# Finally in the US shooting motocross again….



## EIngerson (Jun 29, 2015)

Man, did I ever miss this. 

1. Dean Wilson back on the bike and looking good.



Dean Wilson by Eric Ingerson, on Flickr

2.



496-1 by Eric Ingerson, on Flickr

3. Artsy fartsy edit



316-1 by Eric Ingerson, on Flickr


----------



## tirediron (Jun 29, 2015)

Nicely done!


----------



## EIngerson (Jun 29, 2015)

Thanks! I have a blast shooting motocross.


----------



## Jasii (Jun 30, 2015)

Nice well timed shots, in the thick of action as they say. 
what glass were you shooting with?
tfs.
Jasii


----------



## Derrel (Jun 30, 2015)

Nice shots! #2 and #3 are both nice shots. I like the action poses. Processing on #3 looks very new and modern.


----------



## EIngerson (Jun 30, 2015)

Thanks guys, Jasii, it's a 5D MK III with the 70-200 F4L. I'll never get rid of the copy I have. It's amazing.


----------



## Jasii (Jun 30, 2015)

Thanks 


EIngerson said:


> Thanks guys, Jasii, it's a 5D MK III with the 70-200 F4L. I'll never get rid of the copy I have. It's amazing.

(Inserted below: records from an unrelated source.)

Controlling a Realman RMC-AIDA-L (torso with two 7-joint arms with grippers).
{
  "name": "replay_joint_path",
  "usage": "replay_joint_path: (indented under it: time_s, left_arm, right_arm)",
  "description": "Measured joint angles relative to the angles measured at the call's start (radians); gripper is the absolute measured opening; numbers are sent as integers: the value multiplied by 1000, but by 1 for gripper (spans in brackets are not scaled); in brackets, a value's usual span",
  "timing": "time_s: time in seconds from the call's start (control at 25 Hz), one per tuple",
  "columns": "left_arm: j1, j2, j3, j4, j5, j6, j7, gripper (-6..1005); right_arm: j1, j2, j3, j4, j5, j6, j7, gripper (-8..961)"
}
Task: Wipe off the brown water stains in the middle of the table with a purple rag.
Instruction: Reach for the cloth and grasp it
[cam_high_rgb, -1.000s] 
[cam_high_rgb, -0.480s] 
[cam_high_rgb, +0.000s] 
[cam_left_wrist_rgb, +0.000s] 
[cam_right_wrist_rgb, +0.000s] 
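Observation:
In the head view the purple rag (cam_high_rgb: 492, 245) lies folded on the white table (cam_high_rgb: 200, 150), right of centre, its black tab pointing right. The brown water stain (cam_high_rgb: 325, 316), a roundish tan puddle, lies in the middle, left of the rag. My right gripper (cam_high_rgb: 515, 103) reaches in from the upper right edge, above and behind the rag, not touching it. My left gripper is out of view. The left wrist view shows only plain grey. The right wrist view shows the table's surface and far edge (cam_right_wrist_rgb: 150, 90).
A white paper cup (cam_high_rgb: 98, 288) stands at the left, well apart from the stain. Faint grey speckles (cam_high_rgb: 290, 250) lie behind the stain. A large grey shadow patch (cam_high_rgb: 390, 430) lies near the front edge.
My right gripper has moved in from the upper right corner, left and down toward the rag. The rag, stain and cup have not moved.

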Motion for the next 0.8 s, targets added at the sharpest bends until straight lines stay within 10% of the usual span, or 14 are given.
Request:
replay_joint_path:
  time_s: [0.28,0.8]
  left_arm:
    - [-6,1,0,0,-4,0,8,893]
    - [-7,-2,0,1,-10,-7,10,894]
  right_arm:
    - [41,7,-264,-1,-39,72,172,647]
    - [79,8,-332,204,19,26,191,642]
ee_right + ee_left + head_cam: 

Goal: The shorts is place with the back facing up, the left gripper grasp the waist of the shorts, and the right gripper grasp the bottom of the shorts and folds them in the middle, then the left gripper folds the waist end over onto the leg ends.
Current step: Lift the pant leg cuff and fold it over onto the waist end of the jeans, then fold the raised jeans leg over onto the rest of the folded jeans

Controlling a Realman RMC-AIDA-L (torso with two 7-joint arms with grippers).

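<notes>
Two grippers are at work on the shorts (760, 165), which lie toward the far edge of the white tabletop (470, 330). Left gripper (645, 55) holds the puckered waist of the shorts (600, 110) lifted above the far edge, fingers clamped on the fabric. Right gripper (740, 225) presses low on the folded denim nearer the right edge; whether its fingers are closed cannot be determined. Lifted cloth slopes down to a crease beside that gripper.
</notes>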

It sure looks like one, no arguments at all.... n thank you for the revertal.


----------



## ratssass (Jun 30, 2015)

Welcome home,Eric.....Great stuff!!!...stationed in the states or retired???...or non of my business??...lol


----------



## Raj_55555 (Jun 30, 2015)

Top class photography is all I'll say!


----------



## RDenhardt (Jun 30, 2015)

Nice shots!


----------



## Gary A. (Jun 30, 2015)

#1 & #3 are classic Eric. Welcome home Marine.


----------



## EIngerson (Jul 1, 2015)

Thanks all!!! Ratsass, stationed. Enjoying California while I have a rich uncle as my sugar-daddy. lol


----------



## beagle100 (Jul 2, 2015)

great shots


----------



## DBA (Jul 9, 2015)

Have you been to Lake Elsinore yet?


----------



## EIngerson (Jul 9, 2015)

DBA said:


> Have you been to Lake Elsinore yet?




Not since I've been back. The place has been looking good though.


----------



## C. Brian Kerr (Jul 9, 2015)

Thanks for your service first and foremost.  now on to business,  great captures. i really like the processing on # 3


----------



## kathyt (Jul 9, 2015)

Awesome shots Eric!


----------



## EIngerson (Jul 10, 2015)

Thanks Kathy!! I mean….stranger. lol


----------



## terri (Jul 10, 2015)

Welcome back!!   Nice series!


----------



## DBA (Jul 10, 2015)

EIngerson said:


> DBA said:
> 
> 
> > Have you been to Lake Elsinore yet?
> ...


Yeah stopped in there for the first time the other week, got some great stuff. You California guys have it to nice with all these tracks so close together.


----------



## EIngerson (Jul 10, 2015)

DBA said:


> EIngerson said:
> 
> 
> > DBA said:
> ...




No complaints from me. lol


----------



## kathyt (Jul 16, 2015)

EIngerson said:


> Thanks Kathy!! I mean….stranger. lol


I know. I have been really busy. My career has taken off on a mind of its own. I am loving it though.


----------



## EIngerson (Jul 16, 2015)

kathyt said:


> EIngerson said:
> 
> 
> > Thanks Kathy!! I mean….stranger. lol
> ...



That's awesome!! Glad to hear.


----------